- _WORK REQUIRED_
Gather every line of the entries that includes the word "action".

- _Dataset excerpts_

'''

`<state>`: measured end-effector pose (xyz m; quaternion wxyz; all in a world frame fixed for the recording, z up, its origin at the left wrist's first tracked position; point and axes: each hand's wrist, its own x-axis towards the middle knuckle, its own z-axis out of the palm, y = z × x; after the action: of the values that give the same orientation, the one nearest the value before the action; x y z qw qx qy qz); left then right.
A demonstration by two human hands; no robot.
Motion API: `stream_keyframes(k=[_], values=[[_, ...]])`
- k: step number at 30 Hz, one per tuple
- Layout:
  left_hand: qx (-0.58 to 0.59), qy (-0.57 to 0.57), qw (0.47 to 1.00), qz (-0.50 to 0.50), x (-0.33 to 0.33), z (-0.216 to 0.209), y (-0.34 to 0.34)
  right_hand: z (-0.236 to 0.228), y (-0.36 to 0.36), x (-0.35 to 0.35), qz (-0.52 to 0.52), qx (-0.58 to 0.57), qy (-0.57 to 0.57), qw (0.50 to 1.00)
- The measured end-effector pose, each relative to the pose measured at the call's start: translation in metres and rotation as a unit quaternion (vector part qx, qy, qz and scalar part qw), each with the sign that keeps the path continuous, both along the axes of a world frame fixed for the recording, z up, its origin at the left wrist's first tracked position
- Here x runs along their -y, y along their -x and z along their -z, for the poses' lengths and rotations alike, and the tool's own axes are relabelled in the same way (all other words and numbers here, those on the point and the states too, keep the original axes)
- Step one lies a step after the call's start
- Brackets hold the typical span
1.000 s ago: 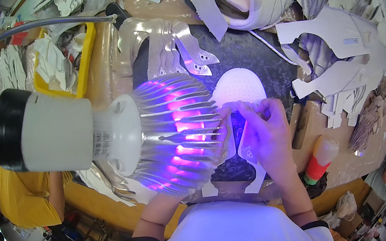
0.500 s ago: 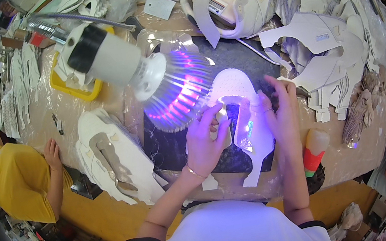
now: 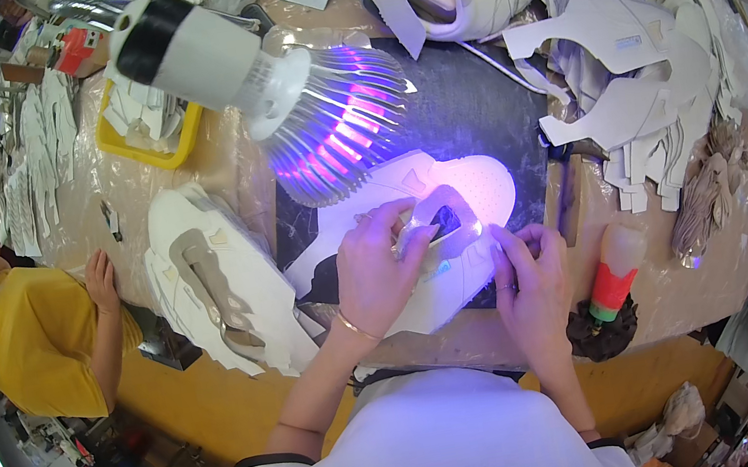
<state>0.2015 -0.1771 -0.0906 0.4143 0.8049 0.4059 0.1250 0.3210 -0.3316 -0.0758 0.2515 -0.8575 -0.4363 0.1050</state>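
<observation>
A white shoe upper [image 3: 489,178] lies under the violet light, its perforated toe pointing right and its two side flaps spreading left and toward me. My left hand [image 3: 372,268] is closed, thumb and fingers pinching the pale edging at the upper's throat opening; exactly which layer it grips is partly hidden. At the near side of the toe, my right hand [image 3: 530,275] pinches the upper between thumb and forefinger. A finned lamp [image 3: 342,126] with a white and black body hangs just beyond my left hand, glowing violet onto the upper.
A dark work mat [image 3: 478,85] lies beneath the upper. Stacked white uppers [image 3: 215,278] sit to the left, with more cut pieces [image 3: 630,56] at the right. A red-banded bottle [image 3: 617,271] stands near my right hand. A person in yellow [image 3: 52,333] is at the far left.
The upper has turned clockwise, its toe swinging from pointing away to pointing right. My right hand has come lower and closed from spread fingers into a pinch on the edge.
</observation>
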Motion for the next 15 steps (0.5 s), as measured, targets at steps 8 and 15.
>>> stream_keyframes(k=[8,15], values=[[0.012,-0.205,0.975,0.078,0.020,0.003,0.001,0.014,-0.005,-0.022,-0.105,0.056,0.072,0.990],[0.003,-0.182,0.981,0.066,0.018,0.001,0.005,0.012,-0.008,-0.027,-0.113,0.055,0.101,0.987]])
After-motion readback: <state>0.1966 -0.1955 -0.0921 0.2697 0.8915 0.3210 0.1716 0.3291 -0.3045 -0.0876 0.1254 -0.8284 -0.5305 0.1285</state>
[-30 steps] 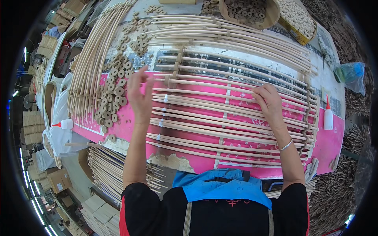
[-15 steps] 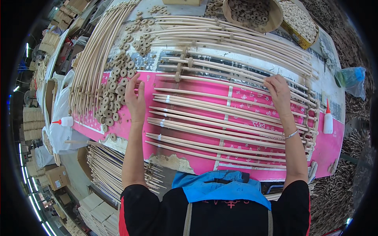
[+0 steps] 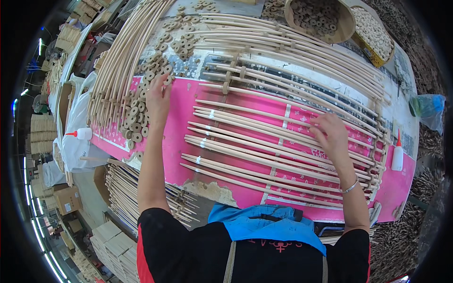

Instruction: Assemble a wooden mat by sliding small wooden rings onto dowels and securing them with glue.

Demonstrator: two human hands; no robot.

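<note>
My left hand [image 3: 158,98] is at the edge of a pile of wooden rings [image 3: 137,115], its fingers stretched forward beside the upper rings and the thumb apart. Over a row of pale wooden sticks [image 3: 264,137] hovers my right hand [image 3: 331,134], fingers loosely bent and apart, nothing seen in them. The sticks lie side by side on a pink sheet [image 3: 177,127], their right ends in a rack of upright pieces [image 3: 377,165]. Some sticks at the back of the row carry a ring [image 3: 226,87] near their left ends.
More sticks with rings [image 3: 292,45] lie farther back, and a bundle [image 3: 113,80] at left. Glue bottles stand right [image 3: 398,155] and lie left [image 3: 84,134]. A round tub of rings [image 3: 349,28] and a yellow tray of white pieces [image 3: 377,59] sit at the far right.
My left hand has moved forward to the upper part of the ring pile. The right hand has come back toward me over the sticks, its fingers now spread from their earlier pinch.
</note>
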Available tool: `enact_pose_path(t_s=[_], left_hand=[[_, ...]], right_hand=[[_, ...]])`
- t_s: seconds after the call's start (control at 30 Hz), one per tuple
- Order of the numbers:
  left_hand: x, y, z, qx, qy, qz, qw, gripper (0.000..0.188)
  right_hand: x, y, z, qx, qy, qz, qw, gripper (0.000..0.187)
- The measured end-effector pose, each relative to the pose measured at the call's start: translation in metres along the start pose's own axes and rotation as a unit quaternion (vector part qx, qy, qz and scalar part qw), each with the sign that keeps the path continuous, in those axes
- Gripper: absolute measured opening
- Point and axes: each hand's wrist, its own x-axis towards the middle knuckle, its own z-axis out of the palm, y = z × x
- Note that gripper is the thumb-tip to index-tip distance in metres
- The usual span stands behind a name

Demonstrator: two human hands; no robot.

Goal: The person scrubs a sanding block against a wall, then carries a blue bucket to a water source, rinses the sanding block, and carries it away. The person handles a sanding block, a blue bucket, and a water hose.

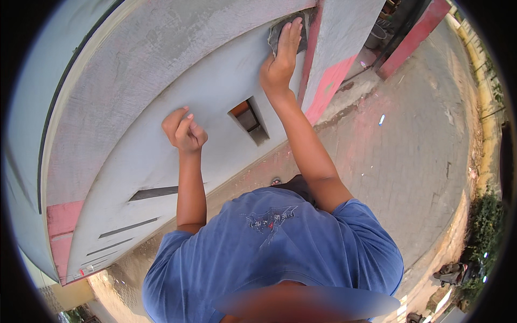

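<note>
High up by the wall's corner, my right hand [285, 54] lies with fingers together and stretched, pressing a dark grey piece of sandpaper [277, 32] flat against the pale wall [215, 81]. The sandpaper has a ragged edge, and part of it is hidden under the palm. Further left, my left hand [184, 129] is held up in front of the same wall with its fingers curled in. No object shows in it; whether its knuckles touch the wall I cannot tell.
A small square opening [249, 119] in the wall sits between my arms. Several narrow slots [153, 192] run along the wall to the lower left. A pink-and-grey pillar [336, 70] rises at the right, beside a doorway. Paved ground [398, 156] stretches right toward parked motorcycles [451, 273].
</note>
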Motion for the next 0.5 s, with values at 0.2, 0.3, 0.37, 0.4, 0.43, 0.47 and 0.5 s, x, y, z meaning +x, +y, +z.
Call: enact_pose_path(t_s=[0.2, 0.3, 0.37, 0.4, 0.43, 0.47, 0.5], left_hand=[[-0.001, -0.004, 0.006, -0.027, 0.055, -0.005, 0.998, 0.021], [0.001, -0.003, 0.007, -0.027, 0.059, 0.0, 0.998, 0.022], [0.002, -0.002, 0.007, -0.038, 0.059, -0.004, 0.998, 0.022], [0.003, -0.002, 0.007, -0.043, 0.055, -0.006, 0.998, 0.022], [0.002, -0.001, 0.004, -0.038, 0.044, -0.007, 0.998, 0.021], [0.002, 0.0, 0.003, -0.032, 0.031, -0.006, 0.999, 0.02], [0.003, 0.0, 0.003, -0.024, 0.025, -0.005, 0.999, 0.019]], right_hand=[[-0.172, 0.05, -0.03, -0.022, -0.073, 0.263, 0.962, 0.051], [-0.21, 0.046, -0.055, -0.034, -0.209, 0.553, 0.806, 0.044], [-0.192, 0.027, -0.059, 0.032, -0.14, 0.462, 0.875, 0.043], [-0.174, 0.013, -0.057, 0.052, -0.108, 0.44, 0.89, 0.042], [-0.154, 0.002, -0.056, 0.07, -0.046, 0.324, 0.942, 0.042], [-0.13, -0.005, -0.052, 0.073, -0.001, 0.195, 0.978, 0.043], [-0.104, -0.007, -0.049, 0.094, 0.035, 0.131, 0.986, 0.048]])
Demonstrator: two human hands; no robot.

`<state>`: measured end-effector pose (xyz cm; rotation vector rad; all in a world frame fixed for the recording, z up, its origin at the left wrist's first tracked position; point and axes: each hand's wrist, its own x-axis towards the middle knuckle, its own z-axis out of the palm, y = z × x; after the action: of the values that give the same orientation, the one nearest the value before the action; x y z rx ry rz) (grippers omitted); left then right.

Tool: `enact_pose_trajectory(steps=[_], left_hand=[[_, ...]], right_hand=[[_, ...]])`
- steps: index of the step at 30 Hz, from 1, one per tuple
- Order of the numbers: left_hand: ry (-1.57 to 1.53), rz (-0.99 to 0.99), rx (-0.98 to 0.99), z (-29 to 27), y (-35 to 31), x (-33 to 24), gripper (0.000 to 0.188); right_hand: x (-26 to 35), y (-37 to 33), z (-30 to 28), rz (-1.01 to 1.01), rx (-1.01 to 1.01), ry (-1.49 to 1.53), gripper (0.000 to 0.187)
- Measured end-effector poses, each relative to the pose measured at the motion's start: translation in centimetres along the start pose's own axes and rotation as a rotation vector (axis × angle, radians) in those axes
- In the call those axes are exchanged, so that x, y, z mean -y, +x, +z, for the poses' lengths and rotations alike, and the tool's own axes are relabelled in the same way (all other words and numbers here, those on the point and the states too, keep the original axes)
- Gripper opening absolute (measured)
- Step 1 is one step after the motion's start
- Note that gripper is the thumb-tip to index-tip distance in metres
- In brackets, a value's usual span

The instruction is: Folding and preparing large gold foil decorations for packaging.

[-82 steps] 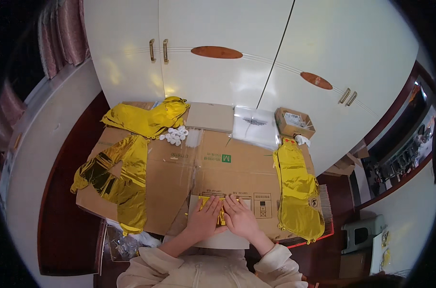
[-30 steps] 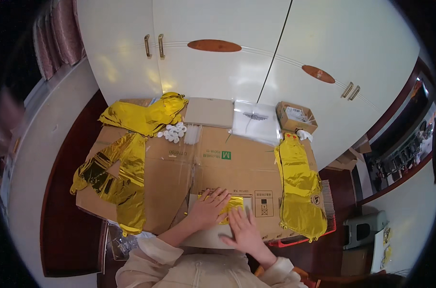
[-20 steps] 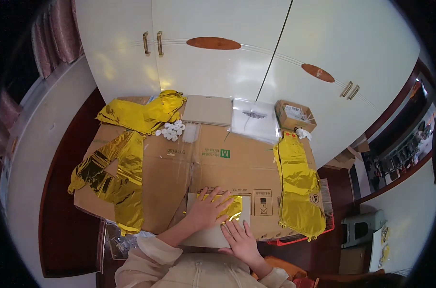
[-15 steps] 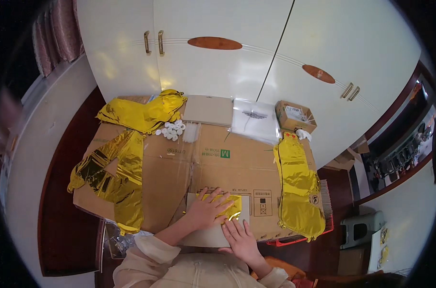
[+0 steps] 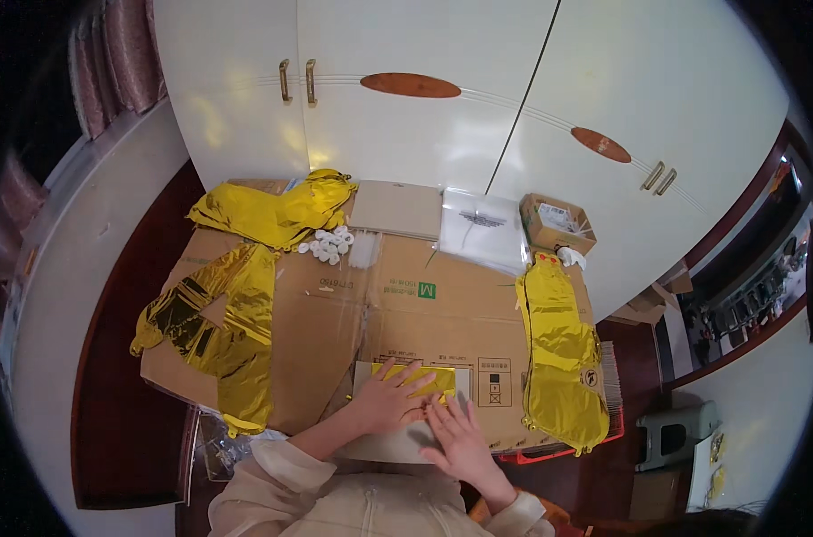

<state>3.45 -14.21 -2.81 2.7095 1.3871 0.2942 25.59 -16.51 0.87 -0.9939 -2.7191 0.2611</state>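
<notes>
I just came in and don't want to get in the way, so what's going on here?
A person is working with a folded piece of shiny gold foil on a pale flat board. Their left hand lies spread over the foil, while the fingers of the right hand are at its lower right edge. Around them on the flattened brown cardboard lie larger flat gold foil shapes, two to the left and one to the right, plus a cluster of small white rolls.

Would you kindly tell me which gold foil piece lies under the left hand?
The small rectangle on the pale board; the larger upper-left piece, holed left piece and long right piece lie away from the left hand.
</notes>
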Motion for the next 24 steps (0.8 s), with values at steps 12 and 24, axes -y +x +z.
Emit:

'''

- _RESULT OF THE TASK_
`<state>`: measured end-effector pose (xyz m; quaternion wxyz; all in a world frame fixed for the recording, z up, its origin at the left wrist's first tracked position; point and axes: each hand's wrist, its own x-axis towards the middle knuckle, its own z-axis out of the palm, y = z × x; after the action: of the values that give the same orientation, the one nearest the value before the action; x y z qw qx qy qz); left then right.
`<state>`: measured end-effector pose (xyz cm; rotation vector rad; all in a world frame fixed for the recording, z up, its origin at the left wrist's first tracked position; point and axes: each hand's wrist, its own x-axis towards the middle knuckle, its own z-axis out of the palm, y = z × x; after the action: of the values that give the same orientation, the one nearest the value before the action; x y z rx ry rz) (grippers omitted); left then right.

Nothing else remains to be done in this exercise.